Director: Nathan Juran
Writer: Michael Fessier
Cast: Guy Williams, June Lockhart, Mark Goddard, Marta Kristen, Billy Mumy, Angela Cartwright, Jonathan Harris, Allan Melvin, Mickey Manners, and Ken Mayer
Composer: Robert Drasnin
Air Date: 11/30/1966
Production #: 9512
Hoping to evade capture, Zeno (Jonathan Harris)—a notorious criminal who resembles Dr. Smith—assumes the place of his doppelganger aboard the Jupiter 2. Intent on arresting Zeno, Enforcer Claudio (Allan Melvin) takes Dr. Smith into custody by mistake.
A cringe-worthy parody of the Western genre, “West of Mars” earns its reputation as one of the worst Lost in Space episodes ever made. Exceptionally terrible is writer Michael Fessier’s portrayal of the Robinsons, who, for some inexplicable reason, appear unable to differentiate between Dr. Smith and a gravel-voiced gunslinger.
Though amusing in a silly way, Zeno comes across as creepy during his interactions with the Robinson family. While operating under Dr. Smith’s identity, for example, Zeno makes an obvious pass on Judy—a skin-crawling gesture due to the age difference between both characters.

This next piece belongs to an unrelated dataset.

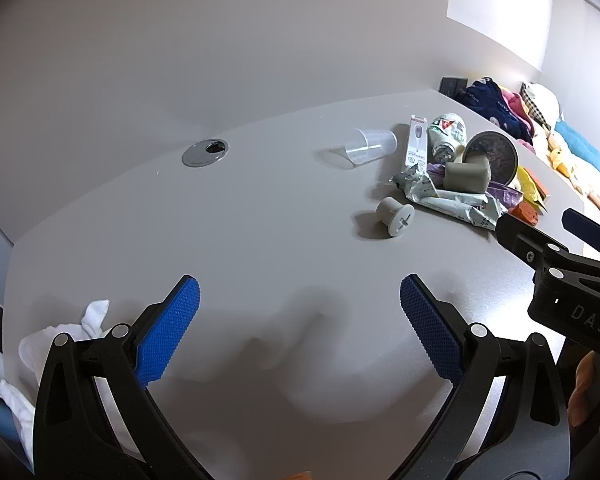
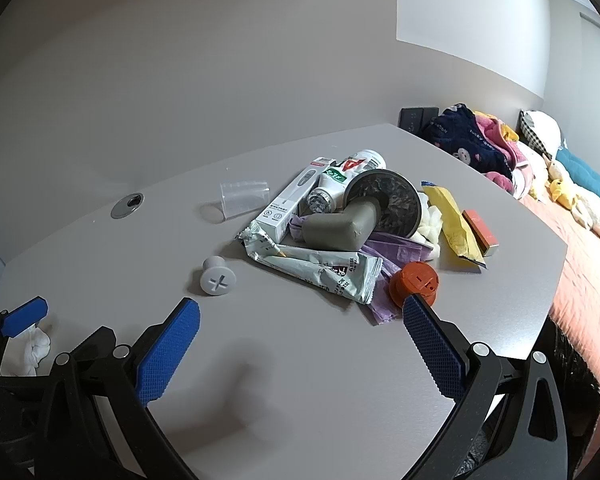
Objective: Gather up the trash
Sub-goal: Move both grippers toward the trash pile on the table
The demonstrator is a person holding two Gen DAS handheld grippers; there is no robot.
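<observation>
Left gripper (image 1: 300, 320): jaws spread wide, nothing between them, hanging over bare table (image 1: 260, 220) well short of the trash.
Right gripper (image 2: 300, 344): also released and empty, angled down at the pile's near edge.
Trash pile (image 2: 340, 232): heaped mid-table, toward the right; wrapper (image 2: 324, 268), box (image 2: 288, 204), can (image 2: 348, 178), round tin (image 2: 392, 196) and a grey block (image 2: 340, 228) lie overlapping.
Strays: orange cap (image 2: 414, 282) just beyond the right gripper's right finger; grey plug (image 2: 216, 276) and clear cup (image 2: 244, 198) lie apart on the left.
Bin: none in view, so I cannot tell where the trash goes.
Risk, pile: pulling a low piece such as the wrapper may topple the block or roll the can.
Risk, cup: thin and clear, likely to crush or squirt out of the pads.
Risk, cap and plug: both round, may roll toward the table edge if nudged.
Risk, cloth (image 1: 60, 340): the white cloth by the left gripper may snag.
</observation>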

Also deserving of criticism, Enforcer Claudio takes tremendous pleasure in the concept of torture and death under legal jurisdiction—an aspect that hampers the family-friendly tone of this episode, which, given its cartoonish subject matter, would likely appeal to only the youngest of viewers.
Despite being astute, intellectually gifted people, the Robinsons—including Will, surprisingly—struggle to recognize the real Dr. Smith as such. Many Lost in Space fans may thus take issue with “West of Mars,” which makes the Robinson family members look like ignorant and unobservant fools.
“West of Mars” is a forgettable, poorly written offering. Therefore, Lost in Space enthusiasts may wish to forgo this effort in favor of “Welcome Stranger”—a superior sci-fi/Western episode from season one.